#### What you need to do
The lines to copy are those with "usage" in them. Pull each one from the entries below.
Data records section start
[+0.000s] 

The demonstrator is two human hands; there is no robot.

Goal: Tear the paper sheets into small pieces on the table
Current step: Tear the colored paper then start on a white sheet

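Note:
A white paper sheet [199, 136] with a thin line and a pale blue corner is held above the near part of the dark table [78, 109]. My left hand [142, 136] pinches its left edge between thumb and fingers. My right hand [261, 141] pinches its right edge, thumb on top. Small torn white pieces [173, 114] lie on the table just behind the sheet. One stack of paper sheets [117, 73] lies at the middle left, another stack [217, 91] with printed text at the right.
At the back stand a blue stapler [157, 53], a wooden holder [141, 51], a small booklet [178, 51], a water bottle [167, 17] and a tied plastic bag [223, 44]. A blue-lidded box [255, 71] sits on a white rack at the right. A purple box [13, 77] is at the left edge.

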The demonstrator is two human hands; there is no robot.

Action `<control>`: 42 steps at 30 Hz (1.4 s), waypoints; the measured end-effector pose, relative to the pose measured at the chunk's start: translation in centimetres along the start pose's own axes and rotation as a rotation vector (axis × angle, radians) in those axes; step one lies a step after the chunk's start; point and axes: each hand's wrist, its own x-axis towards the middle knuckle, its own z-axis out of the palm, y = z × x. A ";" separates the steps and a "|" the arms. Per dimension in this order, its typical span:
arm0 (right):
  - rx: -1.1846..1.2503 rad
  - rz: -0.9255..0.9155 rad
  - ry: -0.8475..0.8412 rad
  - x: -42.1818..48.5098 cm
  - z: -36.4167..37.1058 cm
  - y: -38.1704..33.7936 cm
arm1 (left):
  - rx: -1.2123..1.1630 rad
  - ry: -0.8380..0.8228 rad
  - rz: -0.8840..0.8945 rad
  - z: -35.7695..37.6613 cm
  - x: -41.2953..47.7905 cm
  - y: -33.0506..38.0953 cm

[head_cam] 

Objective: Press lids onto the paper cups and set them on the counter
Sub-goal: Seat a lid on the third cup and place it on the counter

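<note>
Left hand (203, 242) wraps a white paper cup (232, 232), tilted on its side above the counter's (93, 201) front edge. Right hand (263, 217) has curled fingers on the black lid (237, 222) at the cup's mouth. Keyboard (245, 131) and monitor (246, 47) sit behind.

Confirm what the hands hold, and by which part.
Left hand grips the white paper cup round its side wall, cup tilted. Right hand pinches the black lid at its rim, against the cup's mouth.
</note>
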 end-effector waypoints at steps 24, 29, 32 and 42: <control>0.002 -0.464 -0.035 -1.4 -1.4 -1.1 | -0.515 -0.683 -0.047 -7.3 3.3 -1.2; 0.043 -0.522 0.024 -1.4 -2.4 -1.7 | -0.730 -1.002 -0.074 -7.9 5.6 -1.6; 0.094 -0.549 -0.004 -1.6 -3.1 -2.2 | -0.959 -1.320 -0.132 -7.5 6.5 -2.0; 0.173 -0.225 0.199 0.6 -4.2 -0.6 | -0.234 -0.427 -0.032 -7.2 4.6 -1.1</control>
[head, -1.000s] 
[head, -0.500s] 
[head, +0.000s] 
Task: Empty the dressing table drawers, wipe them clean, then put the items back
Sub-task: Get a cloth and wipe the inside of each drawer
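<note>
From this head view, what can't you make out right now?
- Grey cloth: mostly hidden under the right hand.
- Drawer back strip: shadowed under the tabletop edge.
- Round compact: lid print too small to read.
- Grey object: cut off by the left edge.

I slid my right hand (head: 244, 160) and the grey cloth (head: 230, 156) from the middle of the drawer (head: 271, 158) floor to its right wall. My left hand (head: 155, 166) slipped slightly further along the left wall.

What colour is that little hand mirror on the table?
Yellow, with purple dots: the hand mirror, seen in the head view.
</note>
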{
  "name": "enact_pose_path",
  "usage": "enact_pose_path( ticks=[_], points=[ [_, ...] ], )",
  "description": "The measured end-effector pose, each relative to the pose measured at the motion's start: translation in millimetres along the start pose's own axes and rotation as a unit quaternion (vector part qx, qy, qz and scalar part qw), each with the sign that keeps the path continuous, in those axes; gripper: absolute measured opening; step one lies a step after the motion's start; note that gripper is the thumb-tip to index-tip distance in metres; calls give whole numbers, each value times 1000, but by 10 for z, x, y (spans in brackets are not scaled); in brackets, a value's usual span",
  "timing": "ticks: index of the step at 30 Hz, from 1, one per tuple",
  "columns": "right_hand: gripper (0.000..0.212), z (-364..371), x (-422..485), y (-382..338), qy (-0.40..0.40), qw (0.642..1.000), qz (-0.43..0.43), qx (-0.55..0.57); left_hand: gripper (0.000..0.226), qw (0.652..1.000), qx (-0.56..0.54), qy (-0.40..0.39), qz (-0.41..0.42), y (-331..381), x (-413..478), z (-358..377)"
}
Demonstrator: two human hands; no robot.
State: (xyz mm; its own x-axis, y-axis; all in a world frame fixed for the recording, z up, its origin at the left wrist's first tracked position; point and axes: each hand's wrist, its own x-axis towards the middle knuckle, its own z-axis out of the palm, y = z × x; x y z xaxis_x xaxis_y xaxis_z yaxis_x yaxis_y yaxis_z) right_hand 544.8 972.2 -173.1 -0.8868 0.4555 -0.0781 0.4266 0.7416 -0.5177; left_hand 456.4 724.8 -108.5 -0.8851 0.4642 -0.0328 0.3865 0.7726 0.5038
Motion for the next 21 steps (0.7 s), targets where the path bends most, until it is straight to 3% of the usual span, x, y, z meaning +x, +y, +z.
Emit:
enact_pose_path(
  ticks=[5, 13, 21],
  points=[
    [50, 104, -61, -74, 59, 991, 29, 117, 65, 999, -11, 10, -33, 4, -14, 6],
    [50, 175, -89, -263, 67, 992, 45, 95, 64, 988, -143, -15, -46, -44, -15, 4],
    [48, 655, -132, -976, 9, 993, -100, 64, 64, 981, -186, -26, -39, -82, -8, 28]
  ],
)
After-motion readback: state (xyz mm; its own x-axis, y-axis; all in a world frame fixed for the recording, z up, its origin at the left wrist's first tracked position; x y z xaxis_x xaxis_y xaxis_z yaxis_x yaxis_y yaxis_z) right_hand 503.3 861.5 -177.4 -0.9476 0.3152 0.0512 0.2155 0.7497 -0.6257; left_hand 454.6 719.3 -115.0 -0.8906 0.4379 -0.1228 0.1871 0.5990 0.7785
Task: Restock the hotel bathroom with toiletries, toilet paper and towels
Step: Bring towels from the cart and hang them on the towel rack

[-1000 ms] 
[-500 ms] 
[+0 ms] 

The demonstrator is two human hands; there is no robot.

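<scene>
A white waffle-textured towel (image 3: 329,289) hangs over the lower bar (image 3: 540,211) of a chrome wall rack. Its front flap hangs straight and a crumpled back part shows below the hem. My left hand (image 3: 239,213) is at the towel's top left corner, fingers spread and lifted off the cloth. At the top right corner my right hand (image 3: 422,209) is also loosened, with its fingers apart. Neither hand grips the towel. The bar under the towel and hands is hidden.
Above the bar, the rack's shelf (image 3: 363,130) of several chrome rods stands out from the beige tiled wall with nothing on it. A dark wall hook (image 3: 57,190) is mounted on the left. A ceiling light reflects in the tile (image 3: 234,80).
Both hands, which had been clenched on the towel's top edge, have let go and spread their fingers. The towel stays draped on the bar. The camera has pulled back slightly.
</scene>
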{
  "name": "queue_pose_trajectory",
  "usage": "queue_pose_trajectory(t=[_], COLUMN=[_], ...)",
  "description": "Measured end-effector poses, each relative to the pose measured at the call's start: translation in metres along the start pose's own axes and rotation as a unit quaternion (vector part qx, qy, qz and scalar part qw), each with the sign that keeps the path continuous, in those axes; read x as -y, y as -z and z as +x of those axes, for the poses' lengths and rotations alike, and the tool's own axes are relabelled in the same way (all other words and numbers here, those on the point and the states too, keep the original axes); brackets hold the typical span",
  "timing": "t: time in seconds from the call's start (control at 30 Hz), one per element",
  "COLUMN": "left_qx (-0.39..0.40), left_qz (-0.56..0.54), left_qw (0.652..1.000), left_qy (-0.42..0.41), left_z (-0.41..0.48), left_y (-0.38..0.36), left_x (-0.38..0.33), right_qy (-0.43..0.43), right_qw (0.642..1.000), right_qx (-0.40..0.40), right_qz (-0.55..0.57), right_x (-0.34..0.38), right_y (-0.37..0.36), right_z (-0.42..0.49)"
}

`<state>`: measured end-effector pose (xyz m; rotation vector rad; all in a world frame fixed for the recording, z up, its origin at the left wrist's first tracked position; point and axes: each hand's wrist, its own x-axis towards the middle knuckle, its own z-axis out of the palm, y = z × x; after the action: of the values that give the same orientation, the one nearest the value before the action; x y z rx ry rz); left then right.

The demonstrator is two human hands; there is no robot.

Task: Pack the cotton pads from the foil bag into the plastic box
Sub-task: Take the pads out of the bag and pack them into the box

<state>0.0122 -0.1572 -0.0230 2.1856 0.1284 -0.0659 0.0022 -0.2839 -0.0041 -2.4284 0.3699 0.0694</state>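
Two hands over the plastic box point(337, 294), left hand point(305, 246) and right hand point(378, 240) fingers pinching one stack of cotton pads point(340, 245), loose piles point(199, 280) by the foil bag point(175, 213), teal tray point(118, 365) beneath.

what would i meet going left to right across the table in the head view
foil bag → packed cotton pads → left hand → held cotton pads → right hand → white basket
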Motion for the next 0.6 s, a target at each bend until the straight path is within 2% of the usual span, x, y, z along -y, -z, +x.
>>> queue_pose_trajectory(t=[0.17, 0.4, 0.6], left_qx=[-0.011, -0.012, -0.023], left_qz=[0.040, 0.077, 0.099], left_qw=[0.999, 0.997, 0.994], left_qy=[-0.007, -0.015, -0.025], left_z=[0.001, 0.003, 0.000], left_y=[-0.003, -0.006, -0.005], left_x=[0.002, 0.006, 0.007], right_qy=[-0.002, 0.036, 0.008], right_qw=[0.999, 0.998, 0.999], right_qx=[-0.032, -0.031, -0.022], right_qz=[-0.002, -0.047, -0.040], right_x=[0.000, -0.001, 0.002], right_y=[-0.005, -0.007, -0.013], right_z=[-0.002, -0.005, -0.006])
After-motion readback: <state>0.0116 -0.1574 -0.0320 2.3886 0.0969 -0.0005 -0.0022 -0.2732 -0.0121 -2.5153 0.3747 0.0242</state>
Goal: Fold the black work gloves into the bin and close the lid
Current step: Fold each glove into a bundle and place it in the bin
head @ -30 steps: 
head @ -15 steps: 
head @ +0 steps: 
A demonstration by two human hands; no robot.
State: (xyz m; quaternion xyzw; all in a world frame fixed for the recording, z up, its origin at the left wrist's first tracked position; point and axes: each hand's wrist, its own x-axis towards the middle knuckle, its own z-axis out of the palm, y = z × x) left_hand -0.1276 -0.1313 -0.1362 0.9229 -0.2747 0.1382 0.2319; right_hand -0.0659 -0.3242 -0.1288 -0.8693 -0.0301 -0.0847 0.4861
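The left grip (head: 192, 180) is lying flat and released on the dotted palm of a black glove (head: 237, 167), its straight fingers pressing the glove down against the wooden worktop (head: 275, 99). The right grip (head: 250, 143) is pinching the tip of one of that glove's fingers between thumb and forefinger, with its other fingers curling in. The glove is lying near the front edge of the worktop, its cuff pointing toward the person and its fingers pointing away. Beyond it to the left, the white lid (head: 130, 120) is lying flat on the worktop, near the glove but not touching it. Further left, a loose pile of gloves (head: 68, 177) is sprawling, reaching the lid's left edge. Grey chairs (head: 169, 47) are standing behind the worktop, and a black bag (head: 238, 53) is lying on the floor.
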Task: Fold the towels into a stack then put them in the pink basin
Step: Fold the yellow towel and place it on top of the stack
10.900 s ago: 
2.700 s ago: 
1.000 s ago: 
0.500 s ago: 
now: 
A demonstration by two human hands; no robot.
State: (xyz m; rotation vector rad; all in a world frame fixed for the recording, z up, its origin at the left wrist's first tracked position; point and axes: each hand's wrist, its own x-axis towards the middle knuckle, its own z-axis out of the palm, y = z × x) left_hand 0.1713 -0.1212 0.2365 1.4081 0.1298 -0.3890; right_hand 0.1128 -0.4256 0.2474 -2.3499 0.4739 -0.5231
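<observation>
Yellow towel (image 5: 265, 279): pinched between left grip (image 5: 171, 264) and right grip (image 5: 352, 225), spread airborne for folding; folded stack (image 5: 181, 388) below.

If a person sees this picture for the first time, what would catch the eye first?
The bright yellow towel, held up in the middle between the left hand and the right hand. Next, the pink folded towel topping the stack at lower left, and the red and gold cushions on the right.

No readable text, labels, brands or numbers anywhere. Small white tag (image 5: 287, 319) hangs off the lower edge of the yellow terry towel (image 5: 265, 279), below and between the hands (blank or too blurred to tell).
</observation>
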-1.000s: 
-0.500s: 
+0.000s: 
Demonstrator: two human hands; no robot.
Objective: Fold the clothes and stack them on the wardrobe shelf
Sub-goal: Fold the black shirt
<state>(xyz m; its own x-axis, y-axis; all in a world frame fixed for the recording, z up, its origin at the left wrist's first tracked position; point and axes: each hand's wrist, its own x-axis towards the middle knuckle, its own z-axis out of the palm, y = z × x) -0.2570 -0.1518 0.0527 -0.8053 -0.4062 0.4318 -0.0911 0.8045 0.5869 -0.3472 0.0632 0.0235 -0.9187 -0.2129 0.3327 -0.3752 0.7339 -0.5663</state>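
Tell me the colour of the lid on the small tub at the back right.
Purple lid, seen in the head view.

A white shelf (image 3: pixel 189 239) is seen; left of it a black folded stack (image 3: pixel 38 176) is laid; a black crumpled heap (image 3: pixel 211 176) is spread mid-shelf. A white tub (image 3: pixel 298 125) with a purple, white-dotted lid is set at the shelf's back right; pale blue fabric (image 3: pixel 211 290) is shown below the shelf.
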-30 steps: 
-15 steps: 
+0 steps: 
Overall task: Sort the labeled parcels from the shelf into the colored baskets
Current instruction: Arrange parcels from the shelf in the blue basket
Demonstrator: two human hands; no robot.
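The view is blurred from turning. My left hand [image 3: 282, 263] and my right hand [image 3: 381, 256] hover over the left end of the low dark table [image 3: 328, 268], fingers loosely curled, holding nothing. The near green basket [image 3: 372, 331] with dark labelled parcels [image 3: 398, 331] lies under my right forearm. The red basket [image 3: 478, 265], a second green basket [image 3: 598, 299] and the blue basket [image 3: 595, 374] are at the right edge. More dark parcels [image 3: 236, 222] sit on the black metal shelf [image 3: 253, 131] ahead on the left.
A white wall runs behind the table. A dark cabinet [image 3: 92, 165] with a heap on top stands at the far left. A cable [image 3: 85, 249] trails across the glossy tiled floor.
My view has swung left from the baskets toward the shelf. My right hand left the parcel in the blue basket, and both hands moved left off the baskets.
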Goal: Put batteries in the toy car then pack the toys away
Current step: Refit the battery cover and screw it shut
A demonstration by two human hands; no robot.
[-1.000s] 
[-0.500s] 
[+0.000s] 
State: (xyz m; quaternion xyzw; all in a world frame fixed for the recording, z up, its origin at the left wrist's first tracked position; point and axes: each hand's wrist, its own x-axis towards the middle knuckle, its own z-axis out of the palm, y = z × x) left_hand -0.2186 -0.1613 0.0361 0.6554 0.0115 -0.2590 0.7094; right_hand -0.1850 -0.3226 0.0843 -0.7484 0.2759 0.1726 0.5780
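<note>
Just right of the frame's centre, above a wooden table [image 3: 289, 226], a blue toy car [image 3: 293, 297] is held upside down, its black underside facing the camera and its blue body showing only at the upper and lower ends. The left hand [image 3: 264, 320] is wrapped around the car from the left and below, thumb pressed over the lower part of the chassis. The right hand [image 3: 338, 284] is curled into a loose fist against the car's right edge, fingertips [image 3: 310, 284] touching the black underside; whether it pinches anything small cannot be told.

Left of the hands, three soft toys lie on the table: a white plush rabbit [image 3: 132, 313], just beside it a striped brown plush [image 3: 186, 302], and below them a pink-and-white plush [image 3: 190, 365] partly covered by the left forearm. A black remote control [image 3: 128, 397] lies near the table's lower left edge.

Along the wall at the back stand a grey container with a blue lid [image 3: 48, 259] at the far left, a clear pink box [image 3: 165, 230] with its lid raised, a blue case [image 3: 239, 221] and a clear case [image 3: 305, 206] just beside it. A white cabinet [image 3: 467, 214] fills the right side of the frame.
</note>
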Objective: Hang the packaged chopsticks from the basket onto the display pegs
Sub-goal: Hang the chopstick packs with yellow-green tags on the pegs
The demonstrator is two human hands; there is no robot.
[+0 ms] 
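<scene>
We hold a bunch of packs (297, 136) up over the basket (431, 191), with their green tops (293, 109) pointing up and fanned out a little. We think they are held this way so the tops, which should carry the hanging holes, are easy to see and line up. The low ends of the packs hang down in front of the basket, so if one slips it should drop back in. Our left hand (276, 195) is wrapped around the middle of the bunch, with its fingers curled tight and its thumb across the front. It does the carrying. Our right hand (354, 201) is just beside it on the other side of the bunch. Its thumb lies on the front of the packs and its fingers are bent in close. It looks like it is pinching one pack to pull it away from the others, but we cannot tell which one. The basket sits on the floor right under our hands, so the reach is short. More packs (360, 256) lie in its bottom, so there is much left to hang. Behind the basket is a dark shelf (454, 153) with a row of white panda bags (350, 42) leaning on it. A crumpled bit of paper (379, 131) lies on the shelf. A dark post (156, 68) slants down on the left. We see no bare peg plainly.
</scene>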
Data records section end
#### Response box
  "usage": "enact_pose_path( ticks=[_], points=[ [_, ...] ], )",
  "usage": "queue_pose_trajectory(t=[_], COLUMN=[_], ...)",

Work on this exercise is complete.